I took a big swallow of my drink, than fetched the folder on Dave. I checked out his number, there were two, actually, and spent fifteen minutes trying to get hold of him. No luck.
Okay. Good-bye New Orleans, good-bye peace of mind. This time I called the airport and made a reservation. Then I chugged the drink, put myself in order, gathered up my few possessions, and went to check out again. Hello Central…
During my earlier flights that day, I had spent time thinking about Teilhard de Chardin's ideas on the continuation of evolution within the realm of artifacts, matching them against Godel on mechanical undecidability, playing epistemological games with the Hangman as a counter, wondering, speculating, even hoping, hoping that truth lay with the nobler part: that the Hangman, sentient, had made it back, sane, that the Burns killing had actually been something of the sort that now seemed to be the case, that the washed-out experiment had really been a success of a different sort, a triumph, a new link or fob for the chain of being…And Leila had not been wholly discouraging with respect to the neuristor-type brain's capacity for this…Now, though, now I had troubles of my own, and even the most heartening of philosophical vistas is no match for, say, a toothache, if it happens to be your own.

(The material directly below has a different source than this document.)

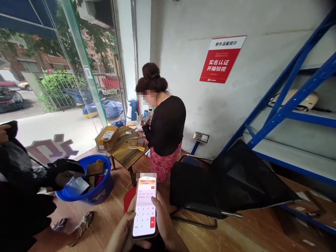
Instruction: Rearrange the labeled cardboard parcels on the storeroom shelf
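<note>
A smartphone [144, 207] with a lit keypad screen is upright at the bottom centre. My left hand [124, 229] grips its left edge and underside. My right hand [164, 224] holds the right edge, with the thumb resting on the screen's right side. Both hands are low in the view, above the wooden floor.
A person in a black top stands at a small wooden table [126, 154] carrying a cardboard box [106, 137]. A blue tub [98, 190] of rubbish sits at left beside another person in black. A black chair [223, 185] is at right, with blue shelving [294, 112] behind it.
</note>
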Demonstrator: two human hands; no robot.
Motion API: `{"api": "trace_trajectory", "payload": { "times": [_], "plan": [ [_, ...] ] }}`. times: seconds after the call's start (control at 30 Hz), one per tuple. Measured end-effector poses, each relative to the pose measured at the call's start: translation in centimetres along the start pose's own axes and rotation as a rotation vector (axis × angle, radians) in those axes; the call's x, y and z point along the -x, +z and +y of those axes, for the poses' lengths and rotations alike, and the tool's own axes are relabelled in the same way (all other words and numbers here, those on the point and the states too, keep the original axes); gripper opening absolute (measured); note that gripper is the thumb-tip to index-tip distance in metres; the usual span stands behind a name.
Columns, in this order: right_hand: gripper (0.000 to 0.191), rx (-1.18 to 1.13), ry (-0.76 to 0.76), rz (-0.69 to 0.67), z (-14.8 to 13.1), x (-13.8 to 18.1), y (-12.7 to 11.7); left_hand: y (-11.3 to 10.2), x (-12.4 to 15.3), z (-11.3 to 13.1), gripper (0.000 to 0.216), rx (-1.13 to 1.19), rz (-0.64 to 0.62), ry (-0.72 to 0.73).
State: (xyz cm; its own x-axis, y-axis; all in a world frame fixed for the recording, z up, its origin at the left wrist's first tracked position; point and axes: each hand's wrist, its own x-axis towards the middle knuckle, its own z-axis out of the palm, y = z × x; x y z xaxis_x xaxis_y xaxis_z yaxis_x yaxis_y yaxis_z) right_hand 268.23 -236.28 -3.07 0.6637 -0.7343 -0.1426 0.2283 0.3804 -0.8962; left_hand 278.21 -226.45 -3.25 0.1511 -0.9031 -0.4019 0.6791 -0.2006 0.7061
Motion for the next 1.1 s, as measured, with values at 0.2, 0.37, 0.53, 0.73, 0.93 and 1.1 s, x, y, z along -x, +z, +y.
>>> {"api": "trace_trajectory", "payload": {
  "times": [0.2,0.37,0.53,0.73,0.93,1.1],
  "plan": [
    [0.064,-0.001,0.060,-0.079,0.5,2.7,2.1,-0.9,2.1,0.7,0.100,0.073,-0.016,0.026],
    [0.069,0.100,-0.007,-0.177,0.1,3.2,2.7,-1.5,3.2,1.2,0.107,0.106,-0.037,-0.009],
    [0.072,0.133,-0.057,-0.229,0.0,3.4,3.2,-1.0,4.1,2.2,0.100,0.044,-0.002,0.022],
    [0.058,0.062,0.024,-0.052,0.2,3.0,4.4,-0.5,4.3,2.6,0.105,0.114,0.014,0.024],
    [0.054,0.038,0.062,-0.120,0.5,2.7,4.1,-1.2,4.2,2.7,0.108,0.106,-0.043,0.041],
    [0.064,0.119,0.015,-0.156,0.5,2.6,4.4,-1.5,4.4,2.9,0.105,0.017,-0.029,0.087]
  ]
}}
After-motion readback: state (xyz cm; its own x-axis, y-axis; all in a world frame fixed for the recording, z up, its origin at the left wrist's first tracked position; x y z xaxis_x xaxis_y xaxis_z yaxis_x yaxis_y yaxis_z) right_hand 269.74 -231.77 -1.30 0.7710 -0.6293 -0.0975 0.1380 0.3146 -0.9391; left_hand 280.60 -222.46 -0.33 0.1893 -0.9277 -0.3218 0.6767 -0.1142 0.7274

Accordingly, the Hangman was shunted aside and the stuff of my thoughts involved, mainly, myself. There was, of course, the possibility that the Hangman had indeed showed up and Dave had stopped it and then called to report it as he had promised. However, he had used my name.
There was not too much planning that I could do until I received the substance of. his communication. It did not seem that as professedly religious a man as Dave would suddenly be contemplating the blackmail business. On the other hand, he was a creature of sudden enthusiasms and had already undergone one unanticipated conversion. It was difficult to say…His technical background plus his knowledge of the data bank program did put him in an unusually powerful position, should he decide to mess me up.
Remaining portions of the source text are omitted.